Salesmanship is the final example.  It is not a very exciting example of human togetherness but telling nonetheless.  If a salesperson sells you a product that will do the job you want, if they do not lie about their product’s abilities, if they do not hide some significant defect, and if they allow you to make the decision to buy without undo pressure, that is moral salesperson-ship. 

Of course, we all know that the caveat, “buyer beware”— caveat emptor — applies; the buyer also has moral responsibilities to look out for themselves.  Each knows that the other’s interests are not completely symmetric with their own.  Each knows that the other is “under pressure”, but not caused, to make some transaction.  It is out of the independence of the two, buyer and seller, that their eventual moral interaction raises them to a new level of enhanced functioning.  They both benefit.  Each comes away with more than they would have separatelyIt is a win-win.  
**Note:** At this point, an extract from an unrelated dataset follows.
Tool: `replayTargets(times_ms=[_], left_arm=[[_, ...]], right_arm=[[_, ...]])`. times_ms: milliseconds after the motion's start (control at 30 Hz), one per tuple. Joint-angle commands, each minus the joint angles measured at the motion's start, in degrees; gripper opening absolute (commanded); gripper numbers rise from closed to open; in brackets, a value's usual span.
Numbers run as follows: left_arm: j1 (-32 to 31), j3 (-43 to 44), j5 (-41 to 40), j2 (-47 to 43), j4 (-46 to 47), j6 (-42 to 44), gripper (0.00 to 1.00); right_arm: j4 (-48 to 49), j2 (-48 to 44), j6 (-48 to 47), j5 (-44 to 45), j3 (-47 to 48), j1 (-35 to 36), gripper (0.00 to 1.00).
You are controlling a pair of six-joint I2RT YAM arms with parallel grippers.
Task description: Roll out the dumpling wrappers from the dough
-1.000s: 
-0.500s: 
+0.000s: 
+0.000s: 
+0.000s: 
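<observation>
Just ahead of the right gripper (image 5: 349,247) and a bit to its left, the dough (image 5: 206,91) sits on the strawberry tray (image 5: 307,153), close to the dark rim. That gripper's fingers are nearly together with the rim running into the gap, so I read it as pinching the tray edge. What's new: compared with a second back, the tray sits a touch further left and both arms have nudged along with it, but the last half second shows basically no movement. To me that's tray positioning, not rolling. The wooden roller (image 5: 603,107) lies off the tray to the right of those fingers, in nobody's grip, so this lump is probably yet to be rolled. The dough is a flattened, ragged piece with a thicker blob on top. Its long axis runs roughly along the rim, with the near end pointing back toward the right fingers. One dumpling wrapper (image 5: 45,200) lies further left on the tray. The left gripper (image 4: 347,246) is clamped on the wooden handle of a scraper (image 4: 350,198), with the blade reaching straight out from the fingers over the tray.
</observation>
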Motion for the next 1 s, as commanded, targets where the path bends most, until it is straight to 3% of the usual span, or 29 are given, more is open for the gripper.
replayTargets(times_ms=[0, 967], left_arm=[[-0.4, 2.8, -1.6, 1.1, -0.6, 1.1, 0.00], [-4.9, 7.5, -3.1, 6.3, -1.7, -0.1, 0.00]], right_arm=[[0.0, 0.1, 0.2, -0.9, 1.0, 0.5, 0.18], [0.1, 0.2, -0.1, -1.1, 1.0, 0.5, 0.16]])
Morality is the affirmation, or betrayal, of our trust in other persons.  It is the basis for the interaction of persons at their higher level of existence.

(Complex human interactions based on shared ideas and trust.  This is moral responsibility and activity.  From the operating room to the football field, from the organized flow of traffic to the stock market, from the classroom to voting, all are based on a foundation of trust—though with sanctions and penalties to re-enforce it.)

 

Morality

Most of us feel, and sometimes think, deeply about morality.  Our trust has been shaken by current events.  Can we live together?  Can we act in unison, and pledge ourselves to this?  Yes, we can and must!  Morally responsible action is the basis of our human life at its most rewarding level: we must struggle to maintain it.  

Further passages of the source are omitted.